Experimental dissociation of food intake and plasma beta-endorphin following 2-deoxy-D-glucose in rats.

作者信息

Lowy M T, Davis J M, Lamb D R, Malven P V, Yim G K

出版信息

Peptides. 1985 May-Jun;6(3):569-73. doi: 10.1016/0196-9781(85)90123-8.

Abstract

The present studies were undertaken to further assess the role of plasma beta-endorphin (beta-EP) in the hyperphagia induced by the glucose antimetabolite, 2-deoxy-D-glucose (2-DG). Plasma concentrations of immunoreactive beta-EP (ir-beta-EP) were measured at the end of the first hour of feeding in all animals treated with 400 mg/kg 2-DG. Previous studies had shown a consistent, positive association between 2-DG hyperphagia and plasma ir-beta-EP concentrations, but the present data revealed dissociations between hyperphagia and plasma ir-beta-EP. Dexamethasone administration blocked the 2-DG-induced rise in plasma ir-beta-EP, but had no effect on the 2-DG hyperphagia measured at 1 hour. Forced drinking of a 2% NaCl solution decreased 2-DG hyperphagia, but not the 2-DG induced rise in plasma ir-beta-EP. Thus, elevations in plasma ir-beta-EP are not necessary for the full expression of 2-DG-induced hyperphagia in dexamethasone-treated rats. Furthermore, decreased feeding responses to 2-DG could coexist with increased levels of plasma ir-beta-EP in NaCl-treated normal rats.
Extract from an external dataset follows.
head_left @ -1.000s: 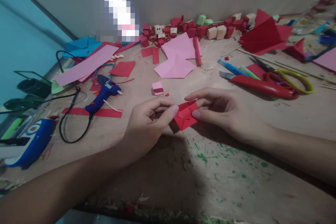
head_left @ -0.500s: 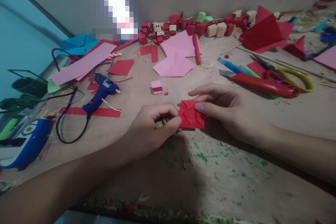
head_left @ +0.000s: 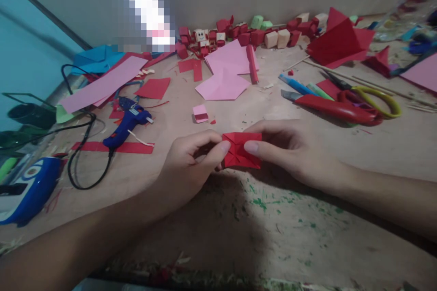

Elevations in plasma ir-beta-EP do not appear to be the critical opiate link in 2-DG induced hyperphagia.

摘要

本研究旨在进一步评估血浆β-内啡肽(β-EP)在葡萄糖抗代谢物2-脱氧-D-葡萄糖(2-DG)诱导的摄食过量中的作用。在所有接受400mg/kg 2-DG治疗的动物进食第一小时结束时,测量血浆免疫反应性β-EP(ir-β-EP)浓度。先前的研究表明,2-DG诱导的摄食过量与血浆ir-β-EP浓度之间存在一致的正相关,但目前的数据显示摄食过量与血浆ir-β-EP之间存在分离。地塞米松给药可阻断2-DG诱导的血浆ir-β-EP升高,但对1小时时测量的2-DG诱导的摄食过量没有影响。强迫饮用2%NaCl溶液可降低2-DG诱导的摄食过量,但不影响2-DG诱导的血浆ir-β-EP升高。因此,血浆ir-β-EP升高对于地塞米松处理的大鼠中2-DG诱导的摄食过量的充分表达并非必要。此外,在NaCl处理的正常大鼠中,对2-DG的摄食反应降低可能与血浆ir-β-EP水平升高同时存在。血浆ir-β-EP升高似乎不是2-DG诱导的摄食过量中的关键阿片类联系。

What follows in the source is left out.